I like to put it this way often: 

Please name me the governor of Alabama (without using google). 

Please name me the head coach at Alabama. 

Please name me the governor of South Carolina (without using google). 

Please name me the head coach at Clemson (do you think most people in the country know that Clemson is in South Carolina? They might. They might not). 

Please name me the governor of Louisiana (without using google). 

Please name me the head coach at LSU. 

Football is king. That’s why winning matters so much down here. And that’s why the pressure is always on to win it all. 

With that said, what’s gone on is that Kirby has proven, quickly, that he is a national championship-caliber coach. He’s not growing out of the spotlight. Like Matthew Stafford in 2006, the expectations are high. By the end of the 2007 season, Stafford had shown how good he was, and the proof on the field only raised expectations even more. 

The same thing is going on here with Kirby (and Ohio State’s Ryan Day as well as Oklahoma’s Lincoln Riley). He’s making his mistakes in the limelight. 

Heading into year five, Dabo Swinney was coming off his third of five consecutive double-digit losses to the Chickens. That had never happened before in that series. His program was humiliated at the Orange Bowl 70-33 by West Virginia in year four.

Heading into year five, Nick Saban only had one season with more than seven wins during his head coaching tenure. In most of the losses those first four years, Saban’s teams simply were not competitive. 

Heading into year five, Ed Oregon was a punch line. His Ole Miss teams won ten games in three years. In 2017, Oregon’s fourth full year as a head coach (he had been the interim head coach at USC and LSU totaling 16 games), his LSU program lost by 30 points at Mississippi State before returning home to Death Valley two weeks later only to lose to Troy. 

Troy.

All but one (2019 South Carolina) of Kirby Smart’s worst losses happened in his first year as coach. The losses to Vanderbilt and Tech were tough one-point losses at home. Neither as painful as Tennessee’s miracle win that fall. 

Those losses, particularly the Vols’ miracle, were broadcast on national television. Kirby has been in the spotlight the entire time… Oregon’s loss to Troy was shown on ESPNU, which is where TV goes to die. 

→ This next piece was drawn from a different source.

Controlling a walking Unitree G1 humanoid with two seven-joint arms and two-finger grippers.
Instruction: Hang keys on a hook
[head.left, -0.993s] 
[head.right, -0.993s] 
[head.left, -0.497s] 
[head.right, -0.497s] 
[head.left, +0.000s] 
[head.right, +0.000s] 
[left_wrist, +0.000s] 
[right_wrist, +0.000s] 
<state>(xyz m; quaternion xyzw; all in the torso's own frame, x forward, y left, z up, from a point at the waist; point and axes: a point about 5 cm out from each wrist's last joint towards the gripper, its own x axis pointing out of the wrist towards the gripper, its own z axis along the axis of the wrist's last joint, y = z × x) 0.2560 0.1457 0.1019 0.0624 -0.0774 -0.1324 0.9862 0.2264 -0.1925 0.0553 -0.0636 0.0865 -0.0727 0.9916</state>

Kirby has shown more than the rest of the veteran coaches named above in a shorter amount of time. Yes, the program and brand that Georgia was in 2016 sits above where Michigan State and Clemson were at the time Saban and Dabo took over (State had won 5, 6, 5, 3 and 8 games the previous five years; Clemson had won 9, 8, 8, 6 and 9; UGA had won 10, 10, 8, 12 and 11).

Either way, because of what Kirby has accomplished in his short time in Athens, one has to wonder when the pressure will really be on for him to win it all. Jim Donnan, Kirby’s coach while he played at UGA, was fired for losing three times in a row to Tech… that’s not the sort of pressure Kirby is facing. Mark Richt was let go beucase it had become clear the program had regressed.

Kirby has been given the keys to pretty much anything he wants at UGA (not without him having to make that happen). He’s recruited on a level the SEC has rarely seen. In fact, he might be recruiting at a level college football has never seen if he grabs another No. 1 class this coming winter (Nick Saban’s recruiting juggernaut included Kirby… now Saban going against him, and Kirby is winning). 

The biggest thing that Kirby has done is change the level of imagination at UGA. Georgia should be doing this sort of winning, and more. And that’s what Kirby will be judged by. 

25 years from now, how photos of Kirby Smart lifting a national title trophy will be on display in Athens? If the answer is one or fewer that would be disappointing. He’s good enough to do this. Coaches with lower ability than his have won it all. 

The future is about Kirby attacking the day and bringing it all home. My suspicion is if that happens once it will happen a few times.